# u-substitution, definite integral, trig function

#### NecroWinter

##### New member
problem: sin(x)^2cos(x)
integrate from 0 to pi/2

the way I tried this is by making u = sin, and then working with du to make cos cancel out
the next thing I did was check my new intervals by plugging in pi/2 and 0 into the u function (becomes 0 to 1)
next, I took the anti derivative of u, which came to (u^3)/3

((u^3)/3))-((u^3)/3)
sin0=0
sin pi/2 = 1

(0^3)/3 - (1^3)/3 = -1/3

except, wolfram alpha gives me 1/3.

What happened?

#### Krizalid

##### Active member
Re: usubstitution, definite integral, trig function

You actually evaluate first 1 and later 0.

Cheap observation: we're integrating a non-negative function.

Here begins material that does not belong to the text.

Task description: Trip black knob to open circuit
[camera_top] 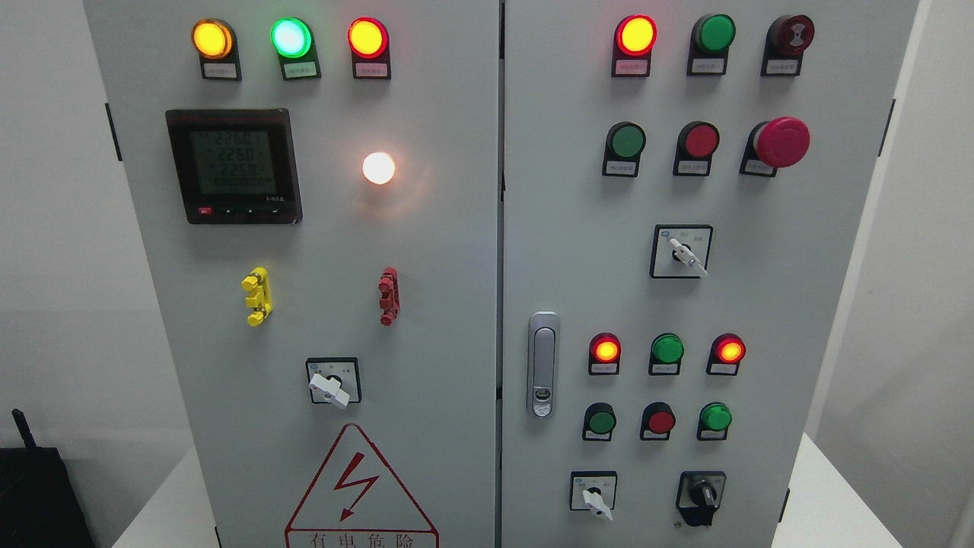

How could have a negative integral?

#### Prove It

##### Well-known member
MHB Math Helper
Re: usubstitution, definite integral, trig function

problem: sin(x)^2cos(x)
integrate from 0 to pi/2

the way I tried this is by making u = sin, and then working with du to make cos cancel out
the next thing I did was check my new intervals by plugging in pi/2 and 0 into the u function (becomes 0 to 1)
next, I took the anti derivative of u, which came to (u^3)/3

((u^3)/3))-((u^3)/3)
sin0=0
sin pi/2 = 1

(0^3)/3 - (1^3)/3 = -1/3

except, wolfram alpha gives me 1/3.

What happened?
OK, first of all, $\displaystyle \int{u^2\,du}$ is NOT $\displaystyle \frac{u^3}{3} - \frac{u^3}{3}$, it's just $\displaystyle \frac{u^3}{3} + C$.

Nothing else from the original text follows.